I see restaurants doing this now. It makes the water disgusting. Why??
Deano says: Believe it or not, there are people who disagree with you on the taste.
(Me? I love it! Photo courtesy of http://www.flickr.com/photos/qui…)
Shocking, I know.
But, similarly to how various types of soda flavors have their supporters and detractors, the various "flavor infusing" garnishes taste good to some, and terrible to others.

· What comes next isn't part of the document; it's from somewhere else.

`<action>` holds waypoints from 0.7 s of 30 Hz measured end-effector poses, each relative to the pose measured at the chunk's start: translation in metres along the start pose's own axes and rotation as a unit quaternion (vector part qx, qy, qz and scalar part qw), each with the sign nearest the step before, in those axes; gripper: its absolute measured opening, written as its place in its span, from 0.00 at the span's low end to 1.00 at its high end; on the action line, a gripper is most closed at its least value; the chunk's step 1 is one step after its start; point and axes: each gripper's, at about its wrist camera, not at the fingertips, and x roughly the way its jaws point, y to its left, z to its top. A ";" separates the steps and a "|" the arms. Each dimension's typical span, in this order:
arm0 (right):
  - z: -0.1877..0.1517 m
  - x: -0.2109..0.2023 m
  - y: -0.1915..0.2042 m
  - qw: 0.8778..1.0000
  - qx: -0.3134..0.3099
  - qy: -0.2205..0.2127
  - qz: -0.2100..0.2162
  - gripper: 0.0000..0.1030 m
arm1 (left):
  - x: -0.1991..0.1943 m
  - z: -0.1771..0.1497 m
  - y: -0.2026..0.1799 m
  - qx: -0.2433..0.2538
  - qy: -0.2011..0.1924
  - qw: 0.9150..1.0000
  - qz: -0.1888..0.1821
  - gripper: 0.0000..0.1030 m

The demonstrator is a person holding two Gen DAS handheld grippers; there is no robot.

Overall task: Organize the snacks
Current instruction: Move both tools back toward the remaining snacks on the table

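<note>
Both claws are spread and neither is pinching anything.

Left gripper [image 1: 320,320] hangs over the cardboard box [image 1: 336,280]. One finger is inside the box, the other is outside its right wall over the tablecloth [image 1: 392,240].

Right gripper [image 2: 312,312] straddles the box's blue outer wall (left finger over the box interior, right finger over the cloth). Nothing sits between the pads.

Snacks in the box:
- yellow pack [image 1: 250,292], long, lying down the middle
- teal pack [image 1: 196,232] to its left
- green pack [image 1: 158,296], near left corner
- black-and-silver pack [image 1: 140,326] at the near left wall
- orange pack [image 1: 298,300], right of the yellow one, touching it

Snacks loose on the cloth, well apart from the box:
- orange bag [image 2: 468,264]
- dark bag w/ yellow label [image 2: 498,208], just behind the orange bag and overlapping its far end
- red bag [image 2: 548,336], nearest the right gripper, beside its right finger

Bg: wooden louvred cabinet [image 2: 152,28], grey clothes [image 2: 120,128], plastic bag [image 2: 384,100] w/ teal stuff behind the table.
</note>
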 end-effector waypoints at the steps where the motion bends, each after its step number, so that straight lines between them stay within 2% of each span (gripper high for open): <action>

Cucumber water is especially interesting, because of the phrase "as cool as a cucumber"… This phrase isn't just an idiom, but a scientific fact: due to the structure and composition of the external skin of a cuke, along with its high internal water content, the inside of a cucumber remains quite cool even during the summer months (the natural harvest of cucumbers typically runs May to July)… This led to not only the idiomatic phrase, but also the inclusion of cucumbers in all manner of summertime dishes, to help achieve that "flavor association" with cool/cold when it is most needed by us easily-psychologically-tricked humans. 😉
Because of the high internal water content, sliced cukes will readily pass on their flavor into a normal water vessel quite rapidly. This flavor, in turn, tastes "cool" to those with a taste for it, and in our increasingly-HFCS[*]-addicted society, having a flavorful alternative to Mountain Dew and Starbucks 4-pump Venti Green Iced Tea – especially one so cheap and easily made – can be a great way to convince people to drink more water.

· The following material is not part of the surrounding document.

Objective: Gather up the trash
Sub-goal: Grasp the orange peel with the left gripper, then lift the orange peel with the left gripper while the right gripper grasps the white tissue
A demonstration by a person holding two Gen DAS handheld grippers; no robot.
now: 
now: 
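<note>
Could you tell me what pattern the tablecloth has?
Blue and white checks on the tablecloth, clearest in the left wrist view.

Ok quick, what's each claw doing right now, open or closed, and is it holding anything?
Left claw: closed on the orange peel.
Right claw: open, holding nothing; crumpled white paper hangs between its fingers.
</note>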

Drink more water, be less hungry, less tired, have better skin… There are a bunch of good outcomes for adding natural flavoring (especially zero-calorie flavoring) to water… If you don't appreciate cucumber water by itself, you might try a cucumber mint or cucumber lemon combination… For added effect, try drinking it while taking a sauna/steam/jacuzzi. Best when a contrasting rivulet of hot salty sweat runs down over your lips right before taking a sip. Yuuuuuuum!
And if all that doesn't work, well, then cucumber water isn't for you. So what? Not the end of the world… Just use lemon, lime, mint, or good ol' plain water, to the tune of around a gallon a day, and reap the benefits of the laziest form of fitness there is: proper hydration.